Pedro Diaz était en effet célèbre par sa haine pour les Indiens, son audace à les combattre et son adresse à se tirer des plus mauvais pas.

« Avant de vous répondre, permettez-moi, dit-il, de vous présenter le roi des gambusinos et le prince des musiciens, le seigneur don Diego Oroche, qui flaire l’or comme un chien flaire le gibier, et qui joue de la mandoline comme lui seul. »

L’individu présenté sous le nom d’Oroche salua gravement l’hacendero.
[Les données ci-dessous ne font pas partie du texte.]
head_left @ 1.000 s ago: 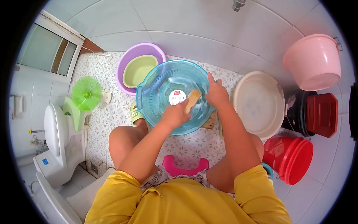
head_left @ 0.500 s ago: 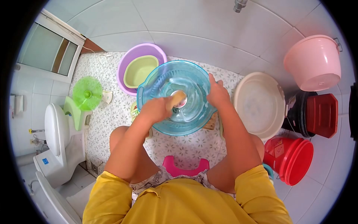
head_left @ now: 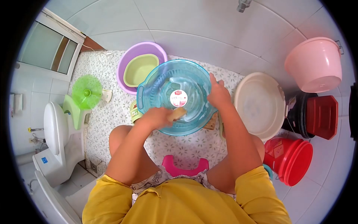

Il y avait cependant probablement longtemps que le tact si subtil dont parlait son interlocuteur n’avait eu l’occasion de s’exercer, ou les cartes avaient été bien défavorables au seigneur Oroche, car son extérieur n’était rien moins que confortable. Pour porter la main à son feutre, il n’eut pas besoin de déranger les plis du manteau dans lequel il était artistement drapé. Il lui suffit de choisir parmi les trous de ce manteau pour passer à l’aise sa main armée d’ongles durs et pointus, et dont la prodigieuse longueur indiquait un joueur de mandoline. Effectivement, il en portait une en sautoir.

Pendant qu’il s’inclinait courtoisement devant le riche propriétaire, de longues mèches d’une chevelure inculte tombèrent sur son visage, droites et roides comme les roseaux dont la mythologie couronne la tête des dieux qui président aux fleuves.

Quand ils furent assis dans le salon, Diaz prit la parole :

« Nous avons entendu dire qu’il était question à Arispe d’une expédition dans l’intérieur de l’Apacheria, et ce cavalier et moi nous nous sommes mis immédiatement en route pour y prendre part. Notre chemin nous a conduits à votre hacienda, seigneur don Augustin, et nous venons vous demander l’hospitalité jusqu’à demain. Au point du jour, nous nous remettrons en route pour Arispe.